#### ACTIVITY:
Of all the lines in the entries below, give again exactly those starting at the line containing "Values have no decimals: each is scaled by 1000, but" and ending at the line containing "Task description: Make", both ends included, and no others.
(WORKING DATA Opens)
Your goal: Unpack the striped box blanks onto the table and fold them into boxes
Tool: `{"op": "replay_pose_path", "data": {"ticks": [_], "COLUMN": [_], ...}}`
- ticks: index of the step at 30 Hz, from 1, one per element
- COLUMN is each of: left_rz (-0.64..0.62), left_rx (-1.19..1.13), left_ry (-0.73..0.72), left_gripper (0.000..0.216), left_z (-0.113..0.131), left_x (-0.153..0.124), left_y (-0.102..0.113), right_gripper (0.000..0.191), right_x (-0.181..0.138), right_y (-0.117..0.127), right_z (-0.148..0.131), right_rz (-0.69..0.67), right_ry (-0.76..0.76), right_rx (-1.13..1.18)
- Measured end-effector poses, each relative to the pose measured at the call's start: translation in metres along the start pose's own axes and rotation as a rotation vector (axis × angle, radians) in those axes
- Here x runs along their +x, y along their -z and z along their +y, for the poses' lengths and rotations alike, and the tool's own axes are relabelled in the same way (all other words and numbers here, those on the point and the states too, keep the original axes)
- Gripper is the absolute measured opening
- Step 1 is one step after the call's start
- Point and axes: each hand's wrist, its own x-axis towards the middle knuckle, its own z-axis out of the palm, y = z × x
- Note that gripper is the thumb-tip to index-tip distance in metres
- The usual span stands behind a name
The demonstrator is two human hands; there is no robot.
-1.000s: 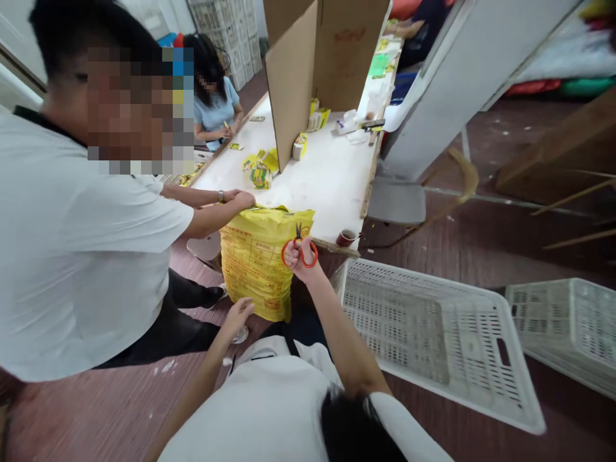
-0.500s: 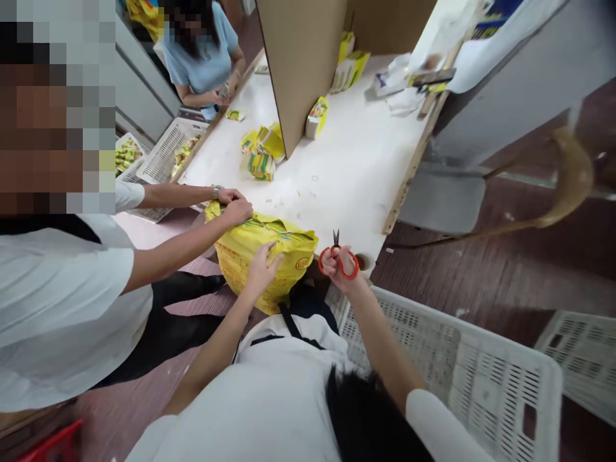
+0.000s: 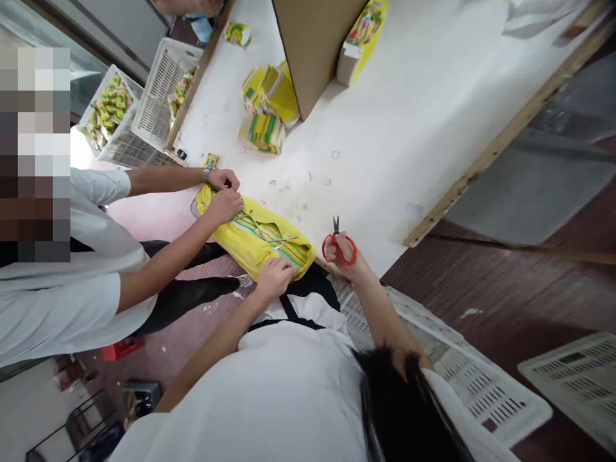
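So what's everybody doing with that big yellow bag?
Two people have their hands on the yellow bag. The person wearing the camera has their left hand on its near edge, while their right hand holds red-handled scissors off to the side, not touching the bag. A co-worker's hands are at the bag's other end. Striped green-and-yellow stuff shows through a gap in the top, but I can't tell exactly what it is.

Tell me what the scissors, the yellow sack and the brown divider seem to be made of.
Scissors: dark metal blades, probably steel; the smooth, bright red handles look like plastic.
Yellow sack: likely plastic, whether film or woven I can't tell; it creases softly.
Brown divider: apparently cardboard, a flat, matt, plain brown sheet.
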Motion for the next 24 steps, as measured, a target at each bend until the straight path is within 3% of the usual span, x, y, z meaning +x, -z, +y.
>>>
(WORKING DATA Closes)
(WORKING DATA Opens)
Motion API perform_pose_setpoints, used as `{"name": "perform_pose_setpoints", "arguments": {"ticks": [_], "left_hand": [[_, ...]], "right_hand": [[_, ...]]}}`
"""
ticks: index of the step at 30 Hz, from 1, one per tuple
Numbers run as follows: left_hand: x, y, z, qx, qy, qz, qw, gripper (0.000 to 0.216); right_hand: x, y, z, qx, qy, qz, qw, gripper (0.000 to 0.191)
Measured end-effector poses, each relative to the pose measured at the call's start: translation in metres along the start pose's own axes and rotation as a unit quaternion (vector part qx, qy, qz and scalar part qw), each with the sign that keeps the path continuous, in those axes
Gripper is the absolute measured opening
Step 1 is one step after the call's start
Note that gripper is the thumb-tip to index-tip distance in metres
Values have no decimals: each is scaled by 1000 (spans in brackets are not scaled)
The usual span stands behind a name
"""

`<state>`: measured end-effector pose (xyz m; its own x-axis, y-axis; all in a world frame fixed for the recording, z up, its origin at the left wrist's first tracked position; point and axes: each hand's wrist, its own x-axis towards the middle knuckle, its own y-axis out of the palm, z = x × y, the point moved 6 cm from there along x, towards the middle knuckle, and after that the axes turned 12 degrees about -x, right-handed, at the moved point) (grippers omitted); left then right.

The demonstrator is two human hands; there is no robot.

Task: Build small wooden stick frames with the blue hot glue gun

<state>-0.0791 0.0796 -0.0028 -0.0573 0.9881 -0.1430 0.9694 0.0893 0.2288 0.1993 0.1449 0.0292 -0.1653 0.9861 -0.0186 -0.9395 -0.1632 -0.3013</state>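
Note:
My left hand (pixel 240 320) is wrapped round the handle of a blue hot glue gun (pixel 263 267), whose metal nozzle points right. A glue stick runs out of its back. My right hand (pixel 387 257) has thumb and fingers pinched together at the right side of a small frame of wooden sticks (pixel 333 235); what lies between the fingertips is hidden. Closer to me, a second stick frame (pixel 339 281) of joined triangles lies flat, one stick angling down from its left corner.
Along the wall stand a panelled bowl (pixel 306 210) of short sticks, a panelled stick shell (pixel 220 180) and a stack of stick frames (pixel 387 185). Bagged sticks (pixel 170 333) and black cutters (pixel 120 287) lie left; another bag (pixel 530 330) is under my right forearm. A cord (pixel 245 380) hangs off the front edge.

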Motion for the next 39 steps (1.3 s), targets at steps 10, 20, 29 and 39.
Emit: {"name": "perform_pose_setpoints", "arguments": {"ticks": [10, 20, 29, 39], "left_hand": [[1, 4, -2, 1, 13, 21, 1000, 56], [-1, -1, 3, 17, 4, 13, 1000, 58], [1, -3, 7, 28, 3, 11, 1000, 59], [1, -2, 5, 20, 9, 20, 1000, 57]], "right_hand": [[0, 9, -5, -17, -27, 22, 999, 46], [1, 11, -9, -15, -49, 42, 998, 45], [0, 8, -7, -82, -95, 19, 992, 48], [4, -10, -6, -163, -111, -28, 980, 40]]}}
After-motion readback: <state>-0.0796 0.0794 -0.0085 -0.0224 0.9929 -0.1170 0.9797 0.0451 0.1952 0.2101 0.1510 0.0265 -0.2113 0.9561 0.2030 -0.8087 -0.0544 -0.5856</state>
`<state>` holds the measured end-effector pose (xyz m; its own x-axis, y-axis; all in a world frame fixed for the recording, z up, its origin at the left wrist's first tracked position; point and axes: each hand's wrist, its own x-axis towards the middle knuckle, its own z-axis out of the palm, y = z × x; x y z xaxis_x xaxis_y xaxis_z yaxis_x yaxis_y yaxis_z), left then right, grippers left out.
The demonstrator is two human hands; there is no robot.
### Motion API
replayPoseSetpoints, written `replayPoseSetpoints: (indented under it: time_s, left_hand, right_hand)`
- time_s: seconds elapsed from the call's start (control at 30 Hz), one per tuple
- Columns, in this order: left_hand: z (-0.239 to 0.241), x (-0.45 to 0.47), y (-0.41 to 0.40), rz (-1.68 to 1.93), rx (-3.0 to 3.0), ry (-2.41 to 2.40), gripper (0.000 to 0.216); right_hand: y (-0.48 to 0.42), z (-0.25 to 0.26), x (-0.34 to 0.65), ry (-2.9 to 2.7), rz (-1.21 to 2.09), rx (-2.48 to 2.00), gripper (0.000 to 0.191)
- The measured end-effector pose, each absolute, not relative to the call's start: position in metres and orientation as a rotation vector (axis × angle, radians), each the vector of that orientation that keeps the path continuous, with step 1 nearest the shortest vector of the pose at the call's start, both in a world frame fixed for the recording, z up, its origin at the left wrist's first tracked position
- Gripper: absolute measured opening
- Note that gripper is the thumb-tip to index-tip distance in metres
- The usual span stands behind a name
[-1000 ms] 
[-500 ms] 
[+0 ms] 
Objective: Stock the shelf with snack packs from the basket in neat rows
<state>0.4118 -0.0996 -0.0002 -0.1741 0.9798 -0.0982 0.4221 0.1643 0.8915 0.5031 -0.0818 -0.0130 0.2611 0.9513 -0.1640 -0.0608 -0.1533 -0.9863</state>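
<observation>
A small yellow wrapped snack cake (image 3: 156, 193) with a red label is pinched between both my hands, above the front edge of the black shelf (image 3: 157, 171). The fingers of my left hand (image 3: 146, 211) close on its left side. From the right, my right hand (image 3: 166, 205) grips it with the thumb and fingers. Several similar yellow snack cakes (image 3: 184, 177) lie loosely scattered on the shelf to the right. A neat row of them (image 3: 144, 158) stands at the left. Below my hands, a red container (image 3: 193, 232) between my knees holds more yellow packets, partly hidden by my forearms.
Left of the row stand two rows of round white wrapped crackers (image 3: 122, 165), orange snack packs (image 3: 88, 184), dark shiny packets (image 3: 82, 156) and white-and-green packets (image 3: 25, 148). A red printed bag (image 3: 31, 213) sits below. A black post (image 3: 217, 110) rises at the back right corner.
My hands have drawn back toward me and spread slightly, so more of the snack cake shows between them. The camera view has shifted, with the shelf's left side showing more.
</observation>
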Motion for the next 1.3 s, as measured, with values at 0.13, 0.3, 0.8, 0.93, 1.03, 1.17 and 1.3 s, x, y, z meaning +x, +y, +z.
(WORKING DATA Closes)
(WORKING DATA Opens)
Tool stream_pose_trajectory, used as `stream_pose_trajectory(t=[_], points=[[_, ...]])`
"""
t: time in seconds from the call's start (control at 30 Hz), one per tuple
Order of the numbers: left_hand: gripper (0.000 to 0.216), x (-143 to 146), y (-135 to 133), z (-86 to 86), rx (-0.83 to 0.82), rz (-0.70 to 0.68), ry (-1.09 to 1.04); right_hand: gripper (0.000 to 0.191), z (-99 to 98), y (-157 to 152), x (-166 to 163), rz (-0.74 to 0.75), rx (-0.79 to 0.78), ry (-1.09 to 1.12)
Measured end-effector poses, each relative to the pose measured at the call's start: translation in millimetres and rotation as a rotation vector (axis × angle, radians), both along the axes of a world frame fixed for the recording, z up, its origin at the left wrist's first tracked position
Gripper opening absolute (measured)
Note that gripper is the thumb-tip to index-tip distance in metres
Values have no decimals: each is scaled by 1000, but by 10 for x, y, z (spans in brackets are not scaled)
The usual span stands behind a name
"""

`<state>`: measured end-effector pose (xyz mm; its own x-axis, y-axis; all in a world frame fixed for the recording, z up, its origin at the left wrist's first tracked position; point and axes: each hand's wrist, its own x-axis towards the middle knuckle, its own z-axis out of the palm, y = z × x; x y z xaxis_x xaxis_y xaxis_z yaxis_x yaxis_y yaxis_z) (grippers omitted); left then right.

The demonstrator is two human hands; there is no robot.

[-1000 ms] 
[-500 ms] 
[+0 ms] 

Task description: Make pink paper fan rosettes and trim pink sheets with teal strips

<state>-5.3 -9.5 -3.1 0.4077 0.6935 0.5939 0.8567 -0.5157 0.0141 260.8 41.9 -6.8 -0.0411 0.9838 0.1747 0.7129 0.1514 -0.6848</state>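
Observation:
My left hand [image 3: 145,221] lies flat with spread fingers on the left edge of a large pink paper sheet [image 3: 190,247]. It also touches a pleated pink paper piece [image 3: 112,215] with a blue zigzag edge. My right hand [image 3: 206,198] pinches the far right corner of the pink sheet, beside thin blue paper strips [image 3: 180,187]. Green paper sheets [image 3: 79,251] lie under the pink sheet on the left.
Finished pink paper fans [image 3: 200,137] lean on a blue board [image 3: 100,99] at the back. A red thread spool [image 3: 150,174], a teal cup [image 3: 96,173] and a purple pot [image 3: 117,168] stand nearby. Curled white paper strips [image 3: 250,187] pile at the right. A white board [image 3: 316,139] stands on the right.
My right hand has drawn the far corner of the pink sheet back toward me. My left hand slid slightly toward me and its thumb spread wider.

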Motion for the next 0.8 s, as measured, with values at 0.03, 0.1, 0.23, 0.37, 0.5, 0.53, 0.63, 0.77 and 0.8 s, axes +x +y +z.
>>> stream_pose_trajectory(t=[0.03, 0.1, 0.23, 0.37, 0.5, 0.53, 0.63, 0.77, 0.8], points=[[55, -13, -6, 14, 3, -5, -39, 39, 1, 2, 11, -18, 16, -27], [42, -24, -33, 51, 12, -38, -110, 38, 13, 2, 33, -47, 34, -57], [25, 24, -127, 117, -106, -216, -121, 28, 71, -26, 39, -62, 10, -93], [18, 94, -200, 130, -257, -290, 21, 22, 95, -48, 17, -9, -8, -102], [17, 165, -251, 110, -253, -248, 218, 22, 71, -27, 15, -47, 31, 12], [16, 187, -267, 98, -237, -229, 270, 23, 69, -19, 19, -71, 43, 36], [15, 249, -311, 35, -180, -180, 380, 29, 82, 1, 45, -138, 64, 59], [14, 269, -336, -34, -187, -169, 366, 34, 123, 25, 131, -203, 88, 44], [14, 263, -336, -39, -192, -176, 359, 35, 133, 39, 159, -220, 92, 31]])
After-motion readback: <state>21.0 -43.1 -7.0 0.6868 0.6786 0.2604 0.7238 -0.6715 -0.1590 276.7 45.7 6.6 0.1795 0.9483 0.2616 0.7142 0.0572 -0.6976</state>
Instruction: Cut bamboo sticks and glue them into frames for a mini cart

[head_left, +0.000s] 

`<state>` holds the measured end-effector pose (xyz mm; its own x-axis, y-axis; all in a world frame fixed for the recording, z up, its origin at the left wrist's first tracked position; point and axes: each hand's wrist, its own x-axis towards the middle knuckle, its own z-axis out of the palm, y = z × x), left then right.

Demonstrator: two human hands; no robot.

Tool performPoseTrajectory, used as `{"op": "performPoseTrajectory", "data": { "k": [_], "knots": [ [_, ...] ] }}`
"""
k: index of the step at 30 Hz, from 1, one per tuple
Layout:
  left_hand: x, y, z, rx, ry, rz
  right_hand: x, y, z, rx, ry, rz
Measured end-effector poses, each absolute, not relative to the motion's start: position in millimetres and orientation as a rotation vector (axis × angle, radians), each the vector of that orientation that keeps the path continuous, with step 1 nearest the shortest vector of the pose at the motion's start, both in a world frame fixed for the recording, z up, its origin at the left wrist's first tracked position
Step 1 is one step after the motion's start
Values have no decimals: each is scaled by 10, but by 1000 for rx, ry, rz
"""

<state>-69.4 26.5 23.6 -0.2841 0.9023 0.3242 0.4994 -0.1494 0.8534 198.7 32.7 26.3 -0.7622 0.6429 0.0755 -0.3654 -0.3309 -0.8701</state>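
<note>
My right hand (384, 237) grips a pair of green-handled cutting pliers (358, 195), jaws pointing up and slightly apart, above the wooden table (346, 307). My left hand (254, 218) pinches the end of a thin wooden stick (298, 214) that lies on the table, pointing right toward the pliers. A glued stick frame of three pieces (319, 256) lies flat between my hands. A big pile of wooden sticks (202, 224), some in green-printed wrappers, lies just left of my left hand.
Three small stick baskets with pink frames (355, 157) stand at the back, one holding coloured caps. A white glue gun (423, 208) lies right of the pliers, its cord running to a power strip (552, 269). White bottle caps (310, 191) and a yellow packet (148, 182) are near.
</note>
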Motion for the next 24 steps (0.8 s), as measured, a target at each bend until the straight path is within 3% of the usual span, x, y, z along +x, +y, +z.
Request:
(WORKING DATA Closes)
#### OUTPUT OF THE EXERCISE:
Values have no decimals: each is scaled by 1000, but by 10 for x, y, z (spans in brackets are not scaled)
The usual span stands behind a name
"""

`<state>`: measured end-effector pose (xyz mm; its own x-axis, y-axis; all in a world frame fixed for the recording, z up, its origin at the left wrist's first tracked position; point and axes: each hand's wrist, its own x-axis towards the middle knuckle, its own z-axis out of the palm, y = z × x; x y z xaxis_x xaxis_y xaxis_z yaxis_x yaxis_y yaxis_z) (grippers omitted); left then right.

The demonstrator is two human hands; there is no robot.

[-1000 ms] 
[-500 ms] 
[+0 ms] 

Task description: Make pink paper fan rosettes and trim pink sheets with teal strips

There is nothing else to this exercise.